Cloning and imaging is a bit far for me.
However, I am interested in the occasions where text mode and a live CD are still difficult to resolve.
I guess some way of doing something like the Windows “Restore Points” is what I am after.
Some way of keeping the existing crucial system files until I have check that after an update things aren’t messed up.

If YaST can’t backup the files it is going to update, maybe a crude way would be to just backup/compress the key directories and revert to them (and the list as mentioned above).
How would I best do that?

/etc contains most of the system config files. Backing this up as you back up your data would be useful. There may be others, but that’s the only one that comes to mind right now.

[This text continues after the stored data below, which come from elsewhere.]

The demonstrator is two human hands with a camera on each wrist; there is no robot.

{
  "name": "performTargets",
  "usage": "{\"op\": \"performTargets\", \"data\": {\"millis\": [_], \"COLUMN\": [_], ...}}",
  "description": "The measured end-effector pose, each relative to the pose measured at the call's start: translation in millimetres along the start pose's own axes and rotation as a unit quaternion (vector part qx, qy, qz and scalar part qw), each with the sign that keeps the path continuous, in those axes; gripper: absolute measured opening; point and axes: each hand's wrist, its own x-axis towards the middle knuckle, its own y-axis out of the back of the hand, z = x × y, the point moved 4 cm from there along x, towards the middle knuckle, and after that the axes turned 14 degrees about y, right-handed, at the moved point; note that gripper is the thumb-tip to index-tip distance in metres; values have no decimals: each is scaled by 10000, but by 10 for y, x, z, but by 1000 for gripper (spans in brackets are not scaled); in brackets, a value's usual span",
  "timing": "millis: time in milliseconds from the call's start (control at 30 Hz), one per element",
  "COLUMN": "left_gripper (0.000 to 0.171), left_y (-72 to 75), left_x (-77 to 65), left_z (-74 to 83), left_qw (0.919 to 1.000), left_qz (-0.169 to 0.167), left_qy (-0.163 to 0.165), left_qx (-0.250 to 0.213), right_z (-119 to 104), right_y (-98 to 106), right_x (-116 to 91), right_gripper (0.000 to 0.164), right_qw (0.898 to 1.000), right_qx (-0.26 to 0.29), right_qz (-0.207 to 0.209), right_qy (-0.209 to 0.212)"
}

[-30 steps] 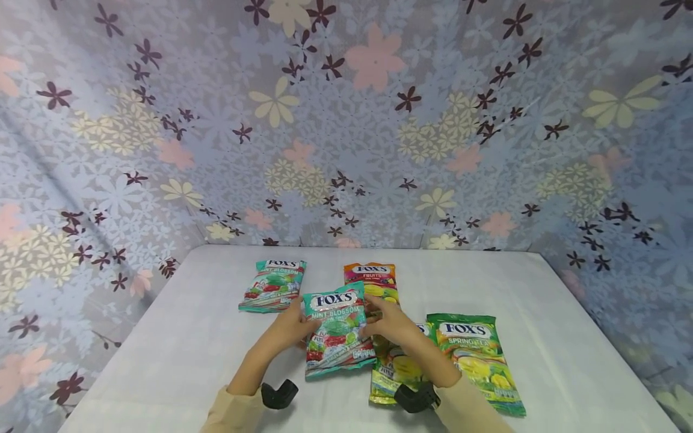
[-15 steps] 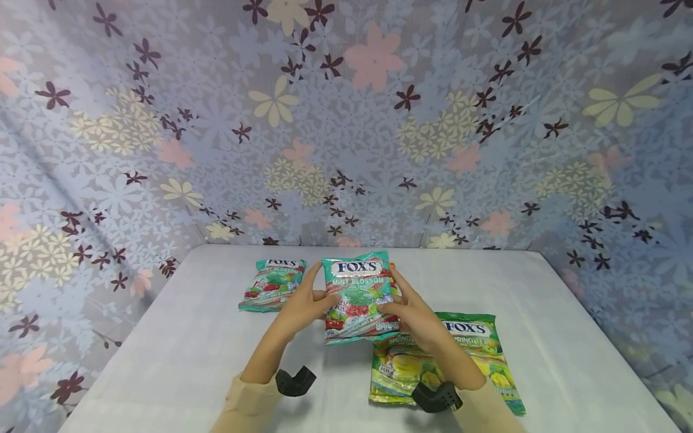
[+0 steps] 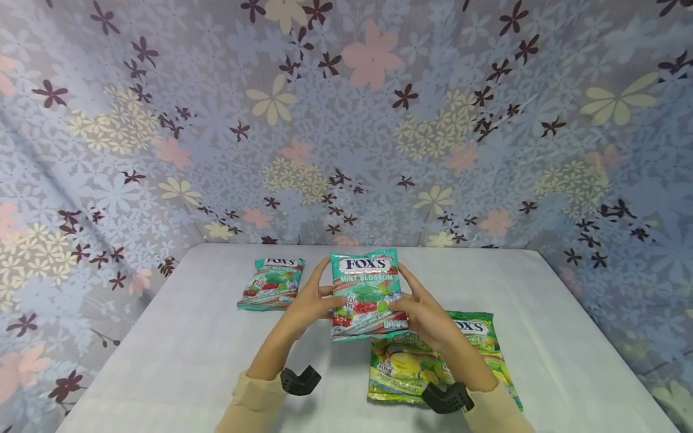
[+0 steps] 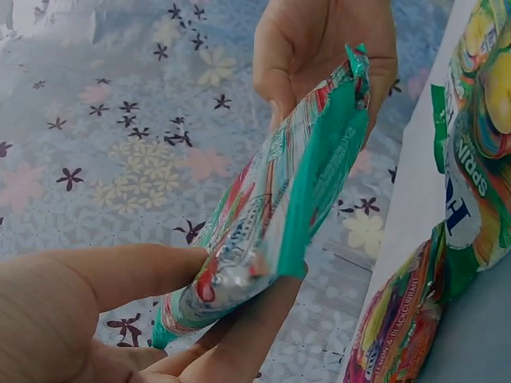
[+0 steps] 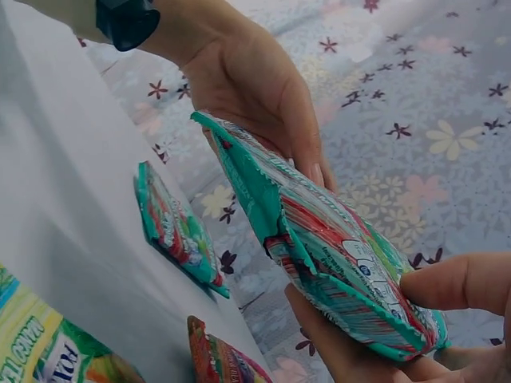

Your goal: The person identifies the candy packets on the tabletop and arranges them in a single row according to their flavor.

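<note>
Both hands hold one teal Fox's Mint Blossom candy bag [image 3: 368,294] upright, its printed front facing the head camera. My left hand [image 3: 310,308] grips its left side and my right hand [image 3: 431,314] its right side, thumbs on the front and fingers behind. Seen edge-on in the left wrist view, the bag [image 4: 263,215] is raised off the table between the two hands. Below and behind it lies an orange-red Fox's Fruits bag [image 5: 223,355], hidden from the head camera by the held bag.
A second Mint Blossom bag [image 3: 273,284] lies on the white table [image 3: 178,361], left of my left hand. Two green-yellow Spring Tea bags lie side by side under my right forearm, one left [image 3: 397,373] and one right [image 3: 479,337]. Flowered cloth [image 3: 346,150] walls the table's back and sides.
The held Mint Blossom bag has moved up and to the right, carried by both hands, and now covers the Fruits bag in the head view. Over the last half second it moved only slightly.
</note>
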Motion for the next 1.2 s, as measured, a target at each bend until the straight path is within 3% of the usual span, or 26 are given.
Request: {"op": "performTargets", "data": {"millis": [400,1000,1200], "left_gripper": [90,91,90], "left_y": [28,60,88], "left_x": [-5,-10,-24], "left_z": [-30,-39,-48], "left_qw": [9999,9996,9984], "left_qz": [-34,20,88], "left_qy": [12,23,-134], "left_qx": [107,268,548], "right_z": [75,122,184], "right_y": [-29,-79,-96], "right_x": [-40,-21,20], "right_gripper": [80,79,78], "right_qw": [9997,9997,9991], "right_qx": [-194,95,-400], "right_qz": [-73,-241,119], "right_qy": [-123,40,-36]}}
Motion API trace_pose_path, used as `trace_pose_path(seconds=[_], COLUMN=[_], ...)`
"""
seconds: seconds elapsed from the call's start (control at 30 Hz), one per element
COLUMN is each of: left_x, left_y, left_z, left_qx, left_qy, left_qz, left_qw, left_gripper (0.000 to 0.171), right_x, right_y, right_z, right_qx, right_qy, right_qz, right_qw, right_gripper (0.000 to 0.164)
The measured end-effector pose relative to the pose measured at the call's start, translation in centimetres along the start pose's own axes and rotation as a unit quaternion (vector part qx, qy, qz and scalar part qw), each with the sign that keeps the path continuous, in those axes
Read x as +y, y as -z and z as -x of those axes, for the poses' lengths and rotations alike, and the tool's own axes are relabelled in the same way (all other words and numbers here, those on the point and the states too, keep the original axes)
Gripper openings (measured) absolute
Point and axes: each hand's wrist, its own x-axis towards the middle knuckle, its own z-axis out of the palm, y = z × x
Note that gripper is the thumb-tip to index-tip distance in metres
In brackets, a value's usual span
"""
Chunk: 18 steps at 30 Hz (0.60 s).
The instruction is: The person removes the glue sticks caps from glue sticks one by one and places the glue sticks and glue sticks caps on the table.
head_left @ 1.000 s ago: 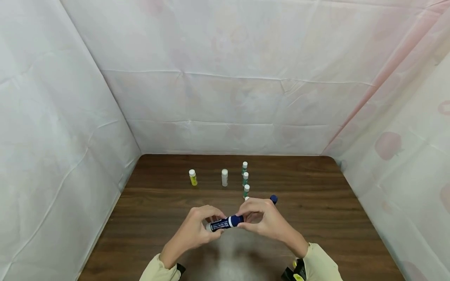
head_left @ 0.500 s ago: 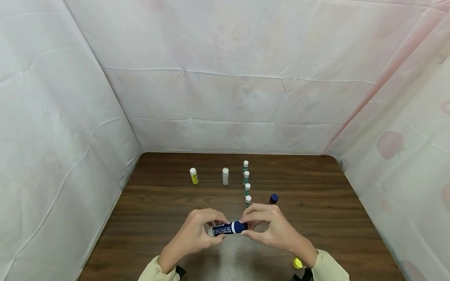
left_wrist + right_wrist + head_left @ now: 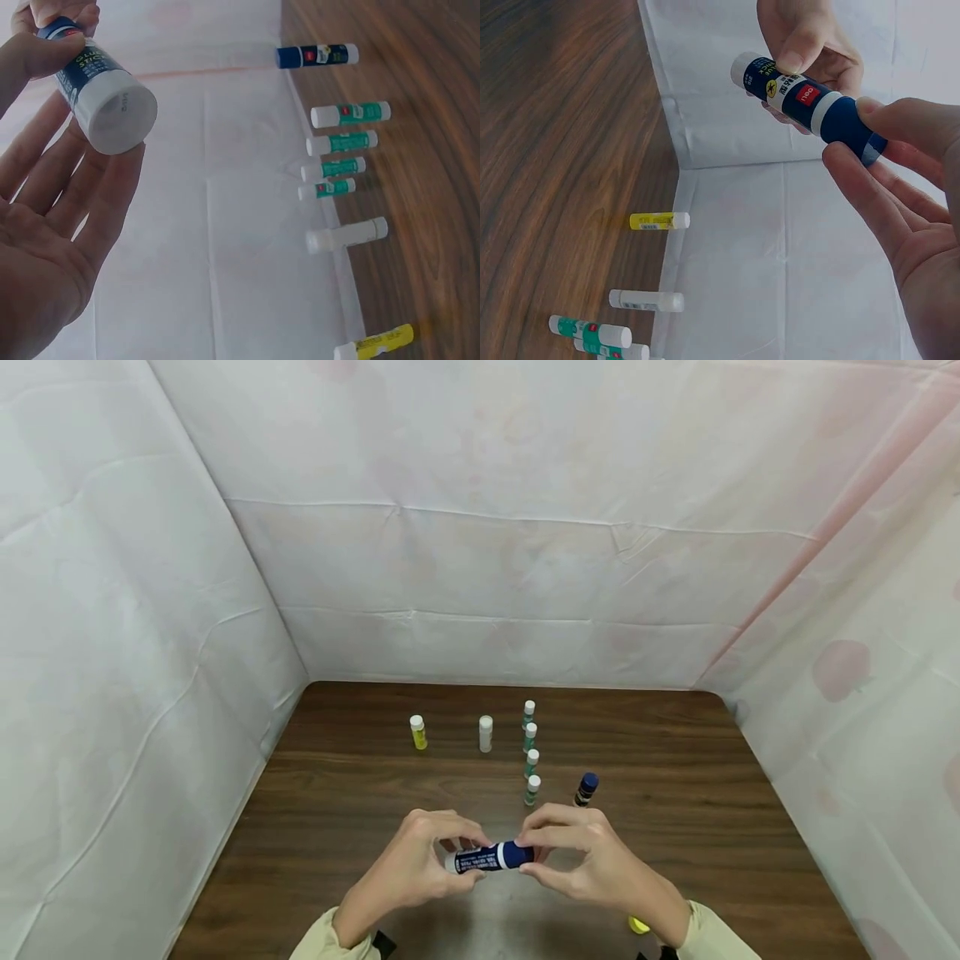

On 2010-12-13 02:06, opticyclic wrote:

> I guess some way of doing something like the Windows “Restore Points”
> is what I am after.

No, AFAIK it only saves configuration changes, and you need to save also
program files.

I have seen this feature in a “serious” unix system. We did the updates,
tested the system for a day or two, then we could decide to consolidate the
changes or revert them. I think that the files were moved somewhere,
hardlinks changed… :-? I don’t know how they did it. Probably the new
files were stored into a common directory, and the old on another. Then
hardlinks were done to the new or the old version.

You can keep downloaded rpms, and then force install the older version. But
there is no application to do this automatically. We would have to record
somewhere every package that is installed in a session, and what it
replaces - then undo reinstalling the old one.

Hold on! I heard that the GTK version of YaST has this undo feature in
11.3. It is little known and tested, everybody saying the QT version is better.


Cheers / Saludos,

Carlos E. R.
(from 11.2 x86_64 “Emerald” at Telcontar)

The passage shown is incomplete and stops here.